“C’è ancora spazio per dialogare con i musulmani?”. La risposta è: sì, più che mai”. Comincia con questa convinzione netta la Dichiarazione resa nota dal Pontificio Consiglio per il Dialogo Interreligioso, che sgombra il campo dall’equazione “religione” uguale “violenza”.
Chi crede in Dio rifiuta la violenza
Nonostante la cronaca più recente, si rileva, mostri una “radicalizzazione del discorso comunitario e religioso, con i conseguenti rischi dell’incremento dell’odio, della violenza, del terrorismo e alla crescente e banale stigmatizzazione dei musulmani e della loro religione”, con l’islam si può e deve dialogare perché anzitutto, si afferma, “la grande maggioranza dei musulmani stessi non si riconosce nella barbarie in atto” e poi perché “i credenti devono dimostrare che le religioni sono chiamate ad essere foriere di pace e non di violenza”.
L’infamia del terrorismo
“Uccidere, invocando una religione – viene ribadito nella nota – non è soltanto offendere Dio ma è anche una sconfitta dell’umanità”. Benedetto XVI, si ricorda, nel 2006 usò parole dure a riguardo asserendo che “nessuna circostanza vale a giustificare” il terrorismo, “che copre di infamia” chi lo attua “e che è tanto più deprecabile quando si fa scudo di una religione, abbassando così la pura verità di Dio alla misura della propria cecità e perversione morale”. “Pertanto – fa eco Papa Francesco, con quanto disse lo scorso novembre ad Ankara – la violenza che cerca una giustificazione religiosa merita la più forte condanna, perché l’Onnipotente è Dio della vita e della pace”.
Formidabile forza di pace
Sul versante opposto, prosegue la Dichiarazione, “i credenti costituiscono un formidabile potenziale di pace” e lungi dal voler “imporre la loro visione della persona e della storia”, con la loro ricerca del dialogo intendono “proporre il rispetto delle differenze, la libertà di pensiero e di religione, la salvaguardia della dignità umana e l’amore della verità”. E “continuare a dialogare anche quando si fa l’esperienza della persecuzione, può diventare – si insiste – un segno di speranza”.

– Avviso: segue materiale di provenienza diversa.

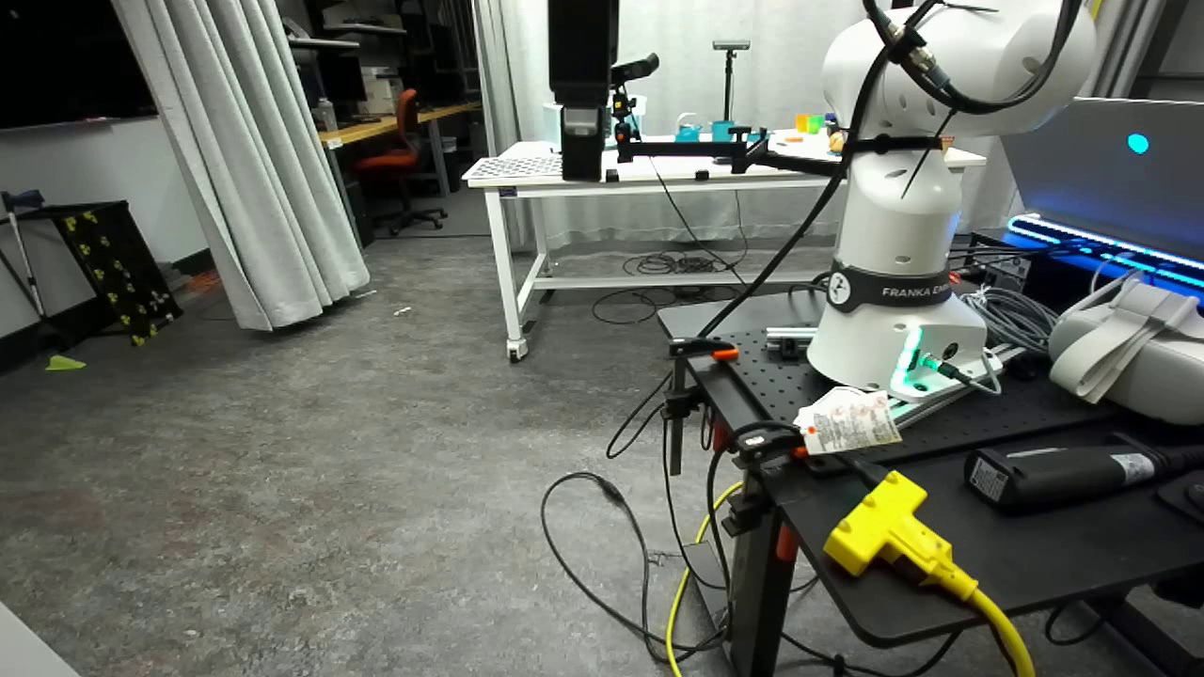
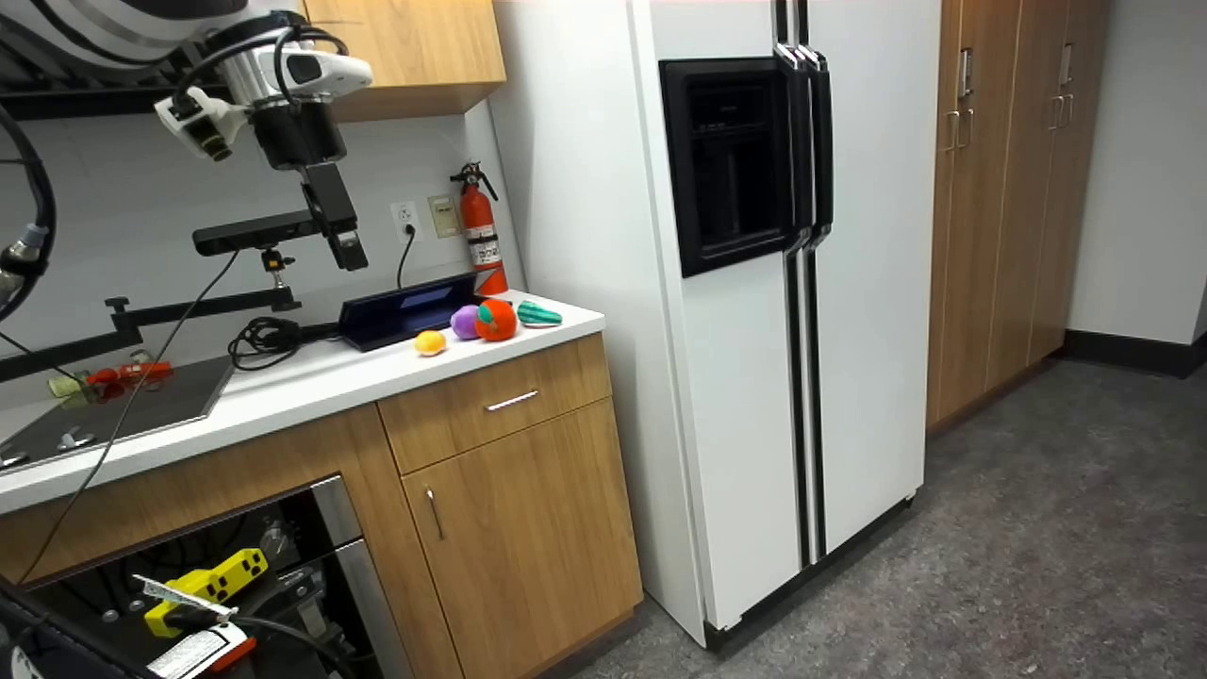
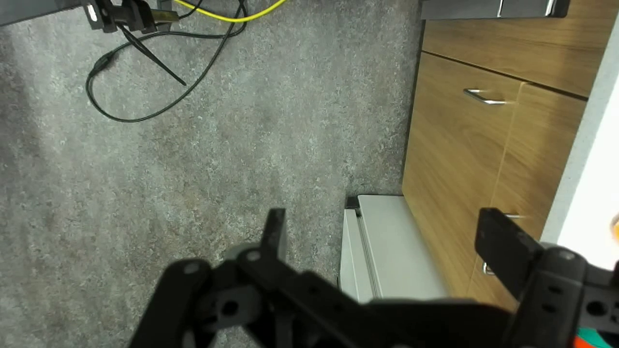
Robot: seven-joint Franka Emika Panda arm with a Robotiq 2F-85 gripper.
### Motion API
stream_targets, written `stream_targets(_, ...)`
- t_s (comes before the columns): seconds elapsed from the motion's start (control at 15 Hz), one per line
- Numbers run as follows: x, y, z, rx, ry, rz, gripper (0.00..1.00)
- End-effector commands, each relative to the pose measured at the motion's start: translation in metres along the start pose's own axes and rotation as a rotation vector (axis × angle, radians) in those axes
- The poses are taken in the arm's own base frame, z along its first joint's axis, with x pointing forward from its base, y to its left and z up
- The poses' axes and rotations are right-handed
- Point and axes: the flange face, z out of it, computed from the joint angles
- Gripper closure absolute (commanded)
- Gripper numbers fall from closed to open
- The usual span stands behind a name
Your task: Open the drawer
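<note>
A wood-fronted drawer (image 2: 467, 405) is seen closed beneath a white counter (image 2: 316, 372), set directly above a cabinet door (image 2: 533, 528) and fitted with a slim silver handle (image 2: 512, 401). The end effector (image 3: 382, 215) is held aloft and well apart from the drawer, its two black fingers (image 3: 503, 246) spread wide; gray floor (image 3: 242, 159) and cabinet fronts are framed between them. In the wrist view, the handle is partly covered by one of the fingers. In an exterior view, the end effector is angled downward.

On the counter, a yellow item (image 2: 430, 342), a purple item (image 2: 464, 322), a red-and-green item (image 2: 496, 322) and a green striped item (image 2: 538, 314) are grouped near the end beside a white refrigerator (image 2: 735, 377). A dark blue tray-shaped item (image 2: 405, 316) is set behind them, near a coiled black cable (image 2: 264, 341). A red fire extinguisher (image 2: 483, 231) is placed by the wall, and a dark cooktop (image 2: 189, 396) is fitted toward the opposite end. In an exterior view, the white robot arm (image 1: 898, 216) is flanked by a laptop (image 1: 1119, 179) and a white headset (image 1: 1133, 353).
</note>
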Motion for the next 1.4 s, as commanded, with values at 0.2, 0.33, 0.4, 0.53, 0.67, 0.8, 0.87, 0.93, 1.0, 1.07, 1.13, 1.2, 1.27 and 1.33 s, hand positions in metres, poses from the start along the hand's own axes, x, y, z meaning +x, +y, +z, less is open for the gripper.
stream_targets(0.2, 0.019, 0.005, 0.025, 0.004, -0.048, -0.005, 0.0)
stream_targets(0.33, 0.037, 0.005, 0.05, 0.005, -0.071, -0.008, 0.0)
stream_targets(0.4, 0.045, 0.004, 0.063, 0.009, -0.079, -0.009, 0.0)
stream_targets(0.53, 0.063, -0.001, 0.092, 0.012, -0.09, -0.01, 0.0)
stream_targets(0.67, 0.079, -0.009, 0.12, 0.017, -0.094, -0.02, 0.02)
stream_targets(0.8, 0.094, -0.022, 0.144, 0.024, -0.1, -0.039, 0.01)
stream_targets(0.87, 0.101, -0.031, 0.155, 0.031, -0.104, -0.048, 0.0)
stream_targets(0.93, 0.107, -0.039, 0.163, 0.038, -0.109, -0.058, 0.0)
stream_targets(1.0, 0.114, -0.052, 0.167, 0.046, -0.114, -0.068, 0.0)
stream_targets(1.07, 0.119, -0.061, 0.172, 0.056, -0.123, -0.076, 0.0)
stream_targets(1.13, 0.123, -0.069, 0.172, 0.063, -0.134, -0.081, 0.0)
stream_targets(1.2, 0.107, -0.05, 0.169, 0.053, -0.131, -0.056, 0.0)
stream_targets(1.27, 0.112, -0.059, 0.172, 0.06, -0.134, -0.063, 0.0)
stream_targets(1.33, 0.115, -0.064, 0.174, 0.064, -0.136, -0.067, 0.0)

Famiglia e scuola, chiavi della fraternità
La Dichiarazione del dicastero pontificio termina con l’invito ad avere il “coraggio di rivedere la qualità della vita in famiglia, le modalità di insegnamento della religione e della storia, il contenuto delle prediche nei nostri luoghi di culto”. Soprattutto la famiglia e la scuola, conclude, “sono le chiavi perché il mondo di domani si basi sul rispetto reciproco e sulla fraternità”.